Transcribe the data exactly. Pictures stay out.

____________________

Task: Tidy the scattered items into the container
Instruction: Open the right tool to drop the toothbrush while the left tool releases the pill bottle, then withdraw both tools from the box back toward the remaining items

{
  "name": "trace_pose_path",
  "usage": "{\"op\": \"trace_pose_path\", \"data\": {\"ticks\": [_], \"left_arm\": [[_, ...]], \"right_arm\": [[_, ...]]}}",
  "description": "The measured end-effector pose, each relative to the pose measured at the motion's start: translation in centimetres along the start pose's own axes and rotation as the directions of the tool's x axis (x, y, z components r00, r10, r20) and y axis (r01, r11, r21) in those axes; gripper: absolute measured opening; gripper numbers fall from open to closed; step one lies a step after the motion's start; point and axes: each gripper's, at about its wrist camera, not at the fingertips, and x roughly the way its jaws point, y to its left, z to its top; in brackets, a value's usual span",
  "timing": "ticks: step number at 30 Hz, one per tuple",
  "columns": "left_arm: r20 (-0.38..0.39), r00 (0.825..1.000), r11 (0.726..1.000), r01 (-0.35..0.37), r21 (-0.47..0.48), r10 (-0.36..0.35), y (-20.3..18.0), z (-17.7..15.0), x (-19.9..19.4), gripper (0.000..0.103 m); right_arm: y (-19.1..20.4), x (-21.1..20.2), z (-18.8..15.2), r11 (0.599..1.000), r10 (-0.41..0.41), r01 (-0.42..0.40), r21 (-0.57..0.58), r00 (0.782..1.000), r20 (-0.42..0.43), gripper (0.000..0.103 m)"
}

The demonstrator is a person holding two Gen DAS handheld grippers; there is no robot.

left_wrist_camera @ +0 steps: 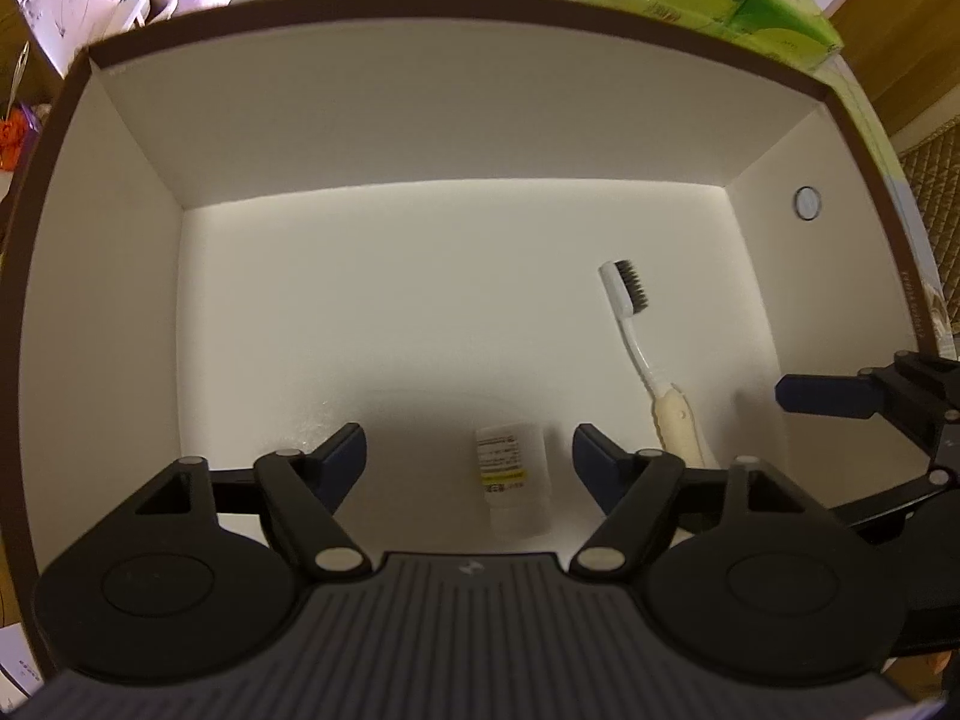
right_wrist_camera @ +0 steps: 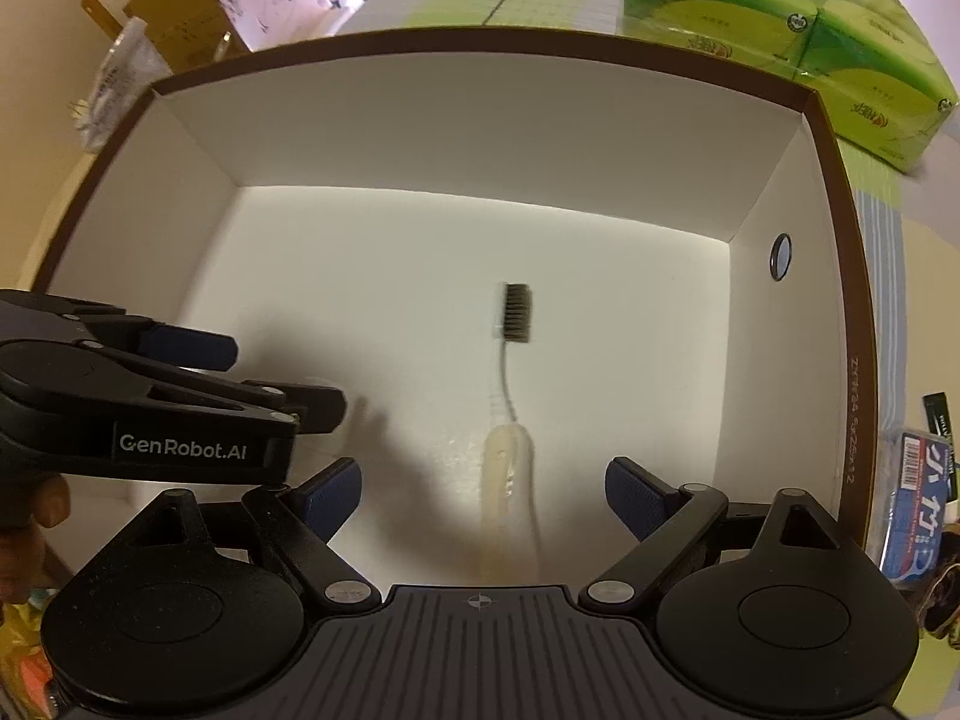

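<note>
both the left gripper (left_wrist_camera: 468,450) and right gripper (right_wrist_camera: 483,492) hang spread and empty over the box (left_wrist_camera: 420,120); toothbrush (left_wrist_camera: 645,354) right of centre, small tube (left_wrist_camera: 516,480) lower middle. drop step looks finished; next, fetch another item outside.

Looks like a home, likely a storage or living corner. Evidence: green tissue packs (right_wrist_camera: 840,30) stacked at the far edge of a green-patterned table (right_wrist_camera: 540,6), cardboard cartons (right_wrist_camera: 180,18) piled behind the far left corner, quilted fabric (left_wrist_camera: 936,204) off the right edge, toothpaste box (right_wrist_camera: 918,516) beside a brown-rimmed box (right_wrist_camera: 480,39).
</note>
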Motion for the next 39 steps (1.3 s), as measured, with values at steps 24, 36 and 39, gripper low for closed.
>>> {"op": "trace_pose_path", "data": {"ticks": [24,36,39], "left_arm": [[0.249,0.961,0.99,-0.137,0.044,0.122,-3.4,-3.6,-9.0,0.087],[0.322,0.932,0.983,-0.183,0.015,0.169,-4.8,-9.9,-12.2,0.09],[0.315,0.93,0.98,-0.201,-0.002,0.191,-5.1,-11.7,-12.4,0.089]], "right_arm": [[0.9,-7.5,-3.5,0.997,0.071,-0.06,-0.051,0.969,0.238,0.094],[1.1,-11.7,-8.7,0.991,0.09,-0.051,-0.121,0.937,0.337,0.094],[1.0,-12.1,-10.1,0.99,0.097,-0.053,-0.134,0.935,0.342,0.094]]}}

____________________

_WRITTEN RESPONSE:_
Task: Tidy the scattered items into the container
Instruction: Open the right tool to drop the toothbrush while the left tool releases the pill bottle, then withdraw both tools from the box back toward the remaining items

{
  "name": "trace_pose_path",
  "usage": "{\"op\": \"trace_pose_path\", \"data\": {\"ticks\": [_], \"left_arm\": [[_, ...]], \"right_arm\": [[_, ...]]}}",
  "description": "The measured end-effector pose, each relative to the pose measured at the motion's start: translation in centimetres along the start pose's own axes and rotation as the directions of the tool's x axis (x, y, z components r00, r10, r20) and y axis (r01, r11, r21) in those axes; gripper: absolute measured opening; gripper numbers fall from open to closed; step one lies a step after the motion's start; point and axes: each gripper's, at about its wrist camera, not at the fingertips, and x roughly the way its jaws point, y to its left, z to its top; in brackets, a value's usual span",
  "timing": "ticks: step number at 30 Hz, one per tuple",
  "columns": "left_arm: r20 (-0.38..0.39), r00 (0.825..1.000), r11 (0.726..1.000), r01 (-0.35..0.37), r21 (-0.47..0.48), r10 (-0.36..0.35), y (-20.3..18.0), z (-17.7..15.0), x (-19.9..19.4), gripper (0.000..0.103 m); right_arm: y (-19.1..20.4), x (-21.1..20.2), z (-18.8..15.2), r11 (0.599..1.000), r10 (-0.41..0.41), r01 (-0.42..0.40), r21 (-0.57..0.58), r00 (0.782..1.000), r20 (-0.42..0.43), gripper (0.000..0.103 m)"
}

The demonstrator is a person holding two Gen DAS handheld grippers; there is no robot.

left_wrist_camera @ +0 steps: 
right_wrist_camera @ +0 steps: 

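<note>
both the left gripper (left_wrist_camera: 468,450) and right gripper (right_wrist_camera: 483,492) hang spread and empty over the box (left_wrist_camera: 420,120); toothbrush (left_wrist_camera: 645,354) right of centre, small tube (left_wrist_camera: 516,480) lower middle. drop step looks finished; next, fetch another item outside.

Looks like a home, likely a storage or living corner. Evidence: green tissue packs (right_wrist_camera: 840,30) stacked at the far edge of a green-patterned table (right_wrist_camera: 540,6), cardboard cartons (right_wrist_camera: 180,18) piled behind the far left corner, quilted fabric (left_wrist_camera: 936,204) off the right edge, toothpaste box (right_wrist_camera: 918,516) beside a brown-rimmed box (right_wrist_camera: 480,39).
</note>
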Motion for the next 39 steps (1.3 s), as measured, with values at steps 24, 36 and 39, gripper low for closed.
>>> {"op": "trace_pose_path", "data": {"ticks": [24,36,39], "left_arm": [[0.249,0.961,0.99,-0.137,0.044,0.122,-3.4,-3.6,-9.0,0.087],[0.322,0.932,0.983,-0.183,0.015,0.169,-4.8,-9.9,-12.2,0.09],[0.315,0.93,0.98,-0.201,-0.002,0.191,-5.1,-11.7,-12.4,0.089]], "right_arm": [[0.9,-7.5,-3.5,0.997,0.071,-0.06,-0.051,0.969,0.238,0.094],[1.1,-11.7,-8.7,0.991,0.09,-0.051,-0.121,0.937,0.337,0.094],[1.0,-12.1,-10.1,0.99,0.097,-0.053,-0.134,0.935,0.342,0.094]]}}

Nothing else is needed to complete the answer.